Вадим закурил третью подряд сигарету.

– Но жизнь-то все интересней и интересней становится. А представь, остался бы я перед Новым годом в Хайфе, ты – у себя в батальоне, и что? Так бы и тянули армейскую лямку, радовались премии в пол-оклада и внеочередному увольнению в город… А тут…

Нет, непременно сейчас нужно выпить, остальное потом додумаем.

– Отставить, Вадим. Потерпи час. Сейчас мы поедем ко мне на базу. Кстати, пока ты на сборах проедался, мы твоего Максима Бубнова туда переправили.

– Зачем? – эта новость Ляхову не понравилась. Выходит, его все же несколько отстраняют? Пока доктор Максим числился за Академией, они занимались своим проектом в порядке инициативы, все было нормально. В нужный момент предъявили бы руководству или непосредственно генералу Агееву готовую работу. Сейчас же, выходит, Чекменев самолично или с санкции князя перетянул одеяло на себя. И кто теперь в проекте он сам?

– Ты не переживай. Тебя никто не ущемит. Исключительно в целях безопасности и централизации работы. Ты ж сам посуди – в Пятигорске ради «Гнева» и Маштакова что устроили? Герасимов твой зачем вчера танец с саблями изобразил, по дури, конечно, но тем не менее? Почти наверняка ради вашей машинки.

– Если только не из-за «Аллаха» и сабли, – вставил Ляхов. – Может, просто отомстить решили за то, как мы их кинули…

– С тем давно пролетело. Так вот, если мы с тобой очередной раз выкрутились, не уверен, что доктор так же сумел бы самооборониться, если б к нему домой ночью пришли. На базе спокойнее. А дело у меня к тебе вот какое…

Тарханов с сомнением обвел глазами потолок и стены.

– Пошли, в машине доскажу.

Пока ехали, Тарханов говорил, а Вадим все больше молчал и прикидывал.

…С Максимом Бубновым они не только конструкцию, но и все программное обеспечение для «Большого комплекса» отработали до возможного совершенства.
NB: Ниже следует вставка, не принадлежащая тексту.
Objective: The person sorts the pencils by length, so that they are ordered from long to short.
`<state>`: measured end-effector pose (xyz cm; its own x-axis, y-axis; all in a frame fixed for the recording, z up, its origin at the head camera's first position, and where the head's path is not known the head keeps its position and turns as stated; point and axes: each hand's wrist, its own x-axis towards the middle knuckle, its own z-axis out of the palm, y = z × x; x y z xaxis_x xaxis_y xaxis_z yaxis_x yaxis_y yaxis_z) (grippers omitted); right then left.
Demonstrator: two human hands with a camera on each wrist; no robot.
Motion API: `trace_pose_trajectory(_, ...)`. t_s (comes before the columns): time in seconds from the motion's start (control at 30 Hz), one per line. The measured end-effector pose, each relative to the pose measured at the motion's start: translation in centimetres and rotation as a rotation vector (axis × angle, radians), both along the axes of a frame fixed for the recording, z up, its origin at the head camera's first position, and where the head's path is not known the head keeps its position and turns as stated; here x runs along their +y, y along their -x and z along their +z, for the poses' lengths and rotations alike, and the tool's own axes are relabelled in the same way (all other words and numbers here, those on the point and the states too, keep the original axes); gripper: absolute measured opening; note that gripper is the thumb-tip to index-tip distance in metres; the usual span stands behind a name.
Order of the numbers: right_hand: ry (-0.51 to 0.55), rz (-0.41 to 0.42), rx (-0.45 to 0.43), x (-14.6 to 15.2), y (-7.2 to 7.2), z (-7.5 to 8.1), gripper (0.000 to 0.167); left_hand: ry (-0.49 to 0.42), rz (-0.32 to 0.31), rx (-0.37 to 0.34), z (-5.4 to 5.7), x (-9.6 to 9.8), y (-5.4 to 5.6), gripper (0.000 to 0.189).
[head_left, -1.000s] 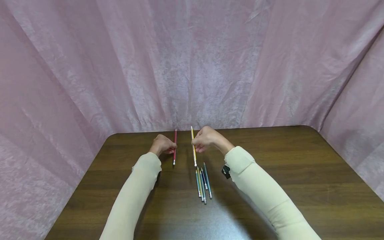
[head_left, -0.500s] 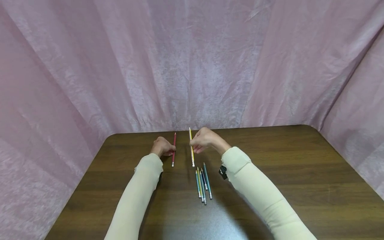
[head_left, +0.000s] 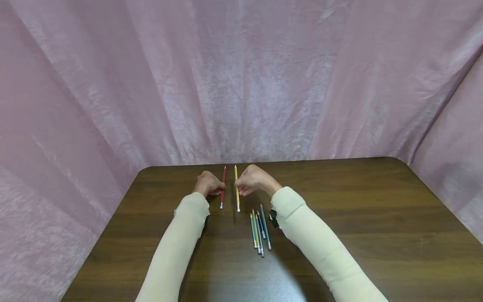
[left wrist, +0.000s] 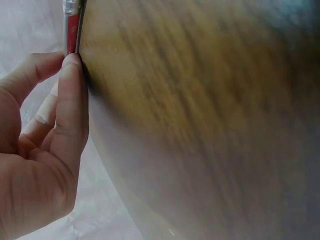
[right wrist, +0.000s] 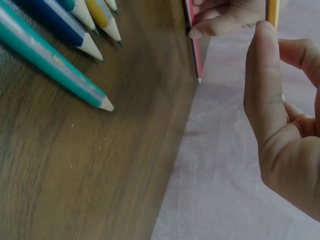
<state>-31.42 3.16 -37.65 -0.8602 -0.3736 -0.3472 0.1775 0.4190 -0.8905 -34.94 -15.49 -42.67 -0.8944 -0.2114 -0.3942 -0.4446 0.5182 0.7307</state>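
Observation:
Near the table's far edge my left hand point(head_left: 209, 183) pinches a red pencil point(head_left: 222, 199), its tip pointing away and its eraser end toward me. Just to the right, my right hand point(head_left: 255, 179) pinches a yellow pencil point(head_left: 238, 203), roughly parallel to the red one with a small gap between them. In the left wrist view, thumb and fingertips meet on the red pencil point(left wrist: 73, 35) below its metal band. The right wrist view shows only a short piece of the yellow pencil point(right wrist: 273, 12) above my fingertip; the red pencil point(right wrist: 196, 57) appears beyond.
A loose bunch of several pencils point(head_left: 258, 233), teal, dark blue and yellow, lies on the brown wooden table point(head_left: 362, 218) nearer to me, below my right hand. Pink curtains point(head_left: 241, 84) hang behind the table and at both sides.
My right hand has moved left with the yellow pencil, narrowing the gap to the red pencil. Both pencils sit slightly lower in the head view. The loose bunch keeps its arrangement.

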Motion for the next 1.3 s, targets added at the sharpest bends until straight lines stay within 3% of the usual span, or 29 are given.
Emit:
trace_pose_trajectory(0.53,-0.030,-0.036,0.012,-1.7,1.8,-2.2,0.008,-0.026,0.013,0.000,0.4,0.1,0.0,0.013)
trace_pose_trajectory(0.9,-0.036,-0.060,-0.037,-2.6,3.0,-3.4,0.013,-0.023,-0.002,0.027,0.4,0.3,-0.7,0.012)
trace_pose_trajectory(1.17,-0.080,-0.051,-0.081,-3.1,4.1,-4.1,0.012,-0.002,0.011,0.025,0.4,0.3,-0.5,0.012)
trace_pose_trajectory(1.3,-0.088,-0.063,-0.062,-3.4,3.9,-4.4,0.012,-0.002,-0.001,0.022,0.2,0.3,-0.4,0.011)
В том смысле, что мог он теперь работать по любой из схем.

Как «детектор правды» – сколько угодно. Это самое простое.

Как анализатор интеллекта и эмоций, он же «верископ», – со всей возможной точностью.

Самое сложное было отрегулировать программу в целях определения генетических, моральных характеристик и возможностей испытуемого объекта.